I don't want to leave her if possible, and she says I don't need to, because it is transference and it would be good for me to work through those feelings and work out what really is going on I guess.

OP posts:
CogitoErgoSometimes · 09/05/2014 15:42

She should be advising you to find a different counsellor. She should know that you can't possibly work through your feelings honestly if you are distracted by a crush.

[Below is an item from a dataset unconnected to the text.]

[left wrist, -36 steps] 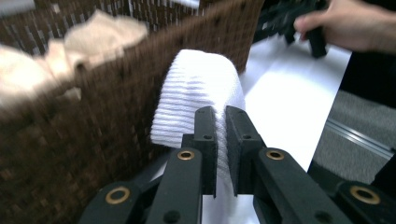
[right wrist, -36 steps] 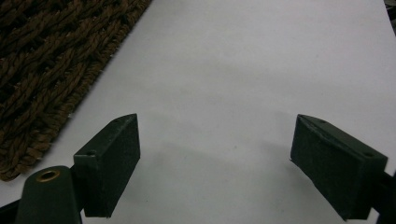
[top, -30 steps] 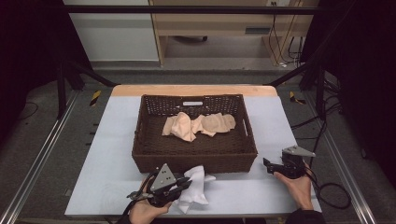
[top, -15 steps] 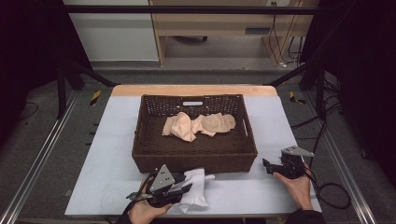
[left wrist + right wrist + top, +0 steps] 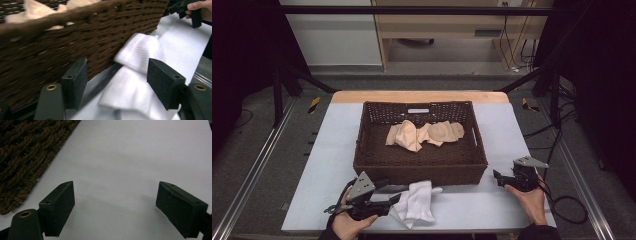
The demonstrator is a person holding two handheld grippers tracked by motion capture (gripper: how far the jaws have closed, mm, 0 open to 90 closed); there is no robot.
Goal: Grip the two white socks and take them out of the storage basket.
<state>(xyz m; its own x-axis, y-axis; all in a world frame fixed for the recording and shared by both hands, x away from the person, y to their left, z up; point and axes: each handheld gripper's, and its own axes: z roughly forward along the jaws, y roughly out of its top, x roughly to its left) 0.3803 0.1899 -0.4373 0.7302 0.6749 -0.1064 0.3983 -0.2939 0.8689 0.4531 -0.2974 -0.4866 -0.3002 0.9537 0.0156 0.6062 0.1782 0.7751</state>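
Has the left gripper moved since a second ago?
Yes. The left gripper has slid back toward the table's left, away from the white cloth, judged against the wicker basket. Its jaws have just been opening, pads off the cloth between them.

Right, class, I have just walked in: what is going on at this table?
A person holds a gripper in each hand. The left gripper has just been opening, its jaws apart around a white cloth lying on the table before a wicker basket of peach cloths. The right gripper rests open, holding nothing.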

TequilaMockingbirdy · 09/05/2014 15:47

I really think you should change counsellor and I think she has advised you badly there. If you're seeing a counsellor that suggests you have other things to work through, those need the priority rather than this

Worriedgirl2014 · 09/05/2014 16:06

My instinct is to leave - I mean that's what I would do if I fell for any other unavailable person - but from what I can see reading articles online, as well as listening to her, it seems that there are schools of thought that say it's good to work it through with the counseller.

I just felt so guilty about the fantasies of making love, but as long as I'm not doing something awful to her by having them, I'd rather stay and hope to resolve it with her so the feelings go and I'm in a more secure place.

I am seeing her for help with relationships, so it is probably relevant to the issues I went in with.